Beyond maps, the exhibition has other objects and posters that dive deeper into the topic.

(Courtesy Norman B. Leventhal Map & Education Center at the Boston Public Library)
(Courtesy Norman B. Leventhal Map & Education Center at the Boston Public Library)

For example, this educational poster illustrates the method of laying out and measuring sections of settler towns. The colorful print in the top section displays a rigid square stretching across a winding river and sloping hills, seemingly fresh for the taking. They measured one mile by one mile, and were for the use of white settlers only.

In response to this, scholar Rebecca Sockbeson (Penobscot Indian Nation) writes, “This diagram reflects the colonial concept of land ownership: packaged up into little squares, as though one can compartmentalize a way of life and sell it.”

Many of the viewpoints were equally bold and transparent. I wondered why they were separate from the main text, however. That the library can be viewed as neutral and without a viewpoint of its own made little sense to me.

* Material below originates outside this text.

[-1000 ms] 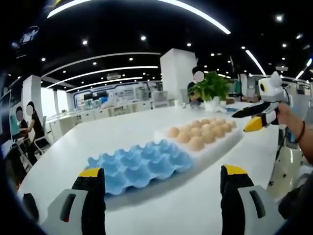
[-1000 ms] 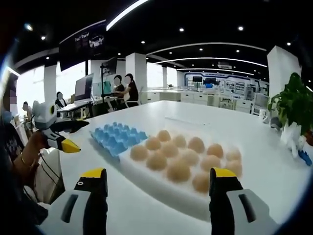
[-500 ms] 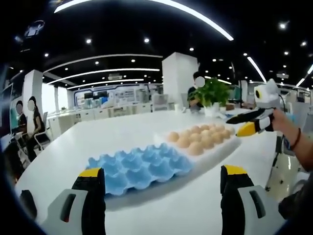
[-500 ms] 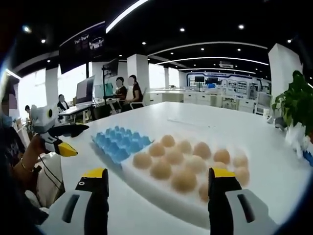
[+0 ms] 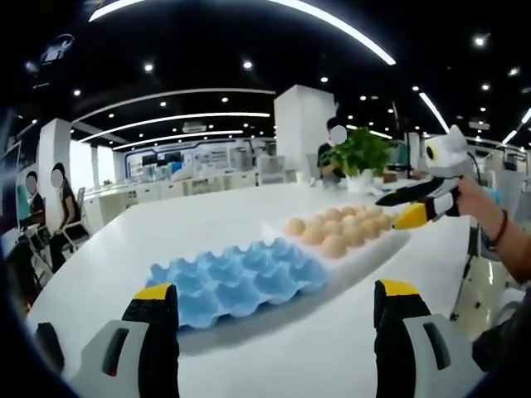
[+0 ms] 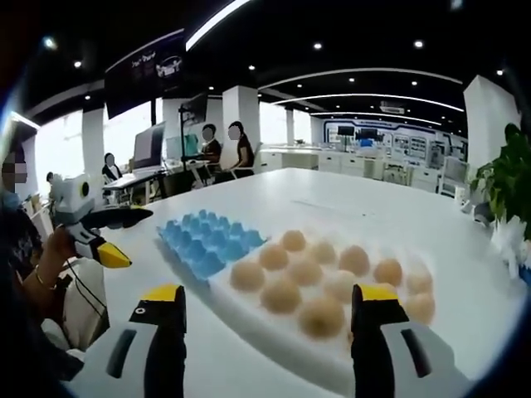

I learned, however, that giving these scholars independent, uncompromising spaces to express their take was central to AEI's outreach. Within the viewpoints, the contributors were free to respond with full honesty, speaking their truths as scholars and Native people. Often, it proved difficult.

“Spending time immersed in these documents — and the genocides they represent — required of me, a spiritual space where I could shed the weight and atrocity of these documents and be in balance as I live my life with my family and friends,” endawnis Spears (Diné/ Ojibwe/ Chickasaw/ Choctaw) of AEI said. “There are some big shifts that need to happen in cultural institutions here. We hope this exhibit and this process can help contribute to that praxis.”

Visitors inside the exhibit. (Courtesy Aram Boghosian)
Visitors inside the exhibit. (Courtesy Aram Boghosian)

The exhibit was personal for me as well. Massachusetts is the territory of Wampanoag, Masachussett, Nauset, Nipmuc and other communities since time immemorial. I realized that much of this exhibit is about unlearning information as much as learning it. As an enrolled member of the Upper Sioux Community in Minnesota, I am also a visitor to this territory known broadly as New England. And whether I like it or not, I too am involved in a broader culture that values and derives power from European-style maps. Several times I traced the tracts of land where colonists would form the state of Minnesota through Native removal and sent photos to my mother.

The second part of this exhibition ("America Transformed Part 2: Homesteads to Modern Cities") will share little-told narratives of the transcontinental railroad, the post-Civil War reconstructions and more on Native history after the Homestead Act of 1862. (It runs from Nov. 9 through May 10, 2020.)

Though not perfect, the boldness and bravery of talking about their map collection in this way is an important foundation on which to build deeper understanding of our country.